● WHAT YOU ARE ASKED TO DO
Only the lines from the top of the data through the line with "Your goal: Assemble" should be repeated, each exactly as written.

● STORED DATA
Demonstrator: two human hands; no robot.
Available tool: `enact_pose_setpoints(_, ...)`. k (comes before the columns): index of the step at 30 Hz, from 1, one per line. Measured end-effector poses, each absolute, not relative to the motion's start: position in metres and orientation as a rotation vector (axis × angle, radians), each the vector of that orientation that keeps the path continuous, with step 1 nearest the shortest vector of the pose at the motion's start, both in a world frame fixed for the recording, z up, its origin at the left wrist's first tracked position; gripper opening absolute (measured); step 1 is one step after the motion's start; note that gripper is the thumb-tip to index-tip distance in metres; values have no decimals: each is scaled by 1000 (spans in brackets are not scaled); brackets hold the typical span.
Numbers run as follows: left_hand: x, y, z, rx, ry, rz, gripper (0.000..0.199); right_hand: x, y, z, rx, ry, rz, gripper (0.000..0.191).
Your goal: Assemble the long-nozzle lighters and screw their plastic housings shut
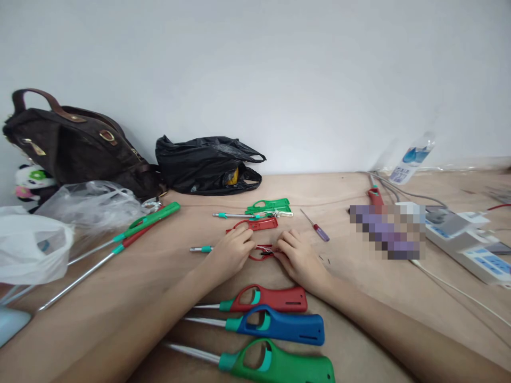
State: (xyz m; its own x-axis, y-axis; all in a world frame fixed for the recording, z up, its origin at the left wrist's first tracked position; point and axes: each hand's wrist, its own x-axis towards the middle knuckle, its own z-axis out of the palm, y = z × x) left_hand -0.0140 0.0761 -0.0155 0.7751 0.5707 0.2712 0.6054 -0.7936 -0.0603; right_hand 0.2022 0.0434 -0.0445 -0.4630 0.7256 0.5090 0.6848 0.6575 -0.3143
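Note:
An opened red gas lighter (pixel 261 256) lies on the table, its inner wires and parts exposed and its metal tube pointing left. My left hand (pixel 232 249) is closed on its front part, near the teal collar. At the handle end, the fingers of my right hand (pixel 297 258) pinch its edge; the fingertips partly hide what they grip. Just behind lies a loose red shell half (pixel 263 224). Farther back are green shell pieces (pixel 275 205) and a bare lighter mechanism (pixel 255 215). A screwdriver (pixel 319 231) with a purple handle lies to the right, near tiny screws (pixel 329 261).
Whole lighters in red (pixel 279 299), blue (pixel 297 327) and green (pixel 299 367) lie in front, between my forearms. Bags (pixel 199 165) and more lighters (pixel 151 221) are at left. A power strip (pixel 459 242), bottle (pixel 413 159) and pixelated object (pixel 387 232) stand right.

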Motion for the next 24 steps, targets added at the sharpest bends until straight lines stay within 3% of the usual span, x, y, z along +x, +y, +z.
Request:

● RESPONSE AREA
Demonstrator: two human hands; no robot.
Available tool: `enact_pose_setpoints(_, ...)`. k (comes before the columns): index of the step at 30 Hz, from 1, one per line. Measured end-effector poses, each absolute, not relative to the motion's start: position in metres and orientation as a rotation vector (axis × angle, radians), each the vector of that orientation that keeps the path continuous, with step 1 nearest the shortest vector of the pose at the motion's start, both in a world frame fixed for the recording, z up, its origin at the left wrist's first tracked position; gripper opening absolute (measured); step 1 is one step after the motion's start; note that gripper is the thumb-tip to index-tip distance in metres; values have no decimals: each is scaled by 1000 (spans in brackets are not scaled); brackets hold the typical span.
Numbers run as follows: left_hand: x, y, z, rx, ry, rz, gripper (0.000..0.199); right_hand: x, y, z, rx, ry, rz, gripper (0.000..0.191).
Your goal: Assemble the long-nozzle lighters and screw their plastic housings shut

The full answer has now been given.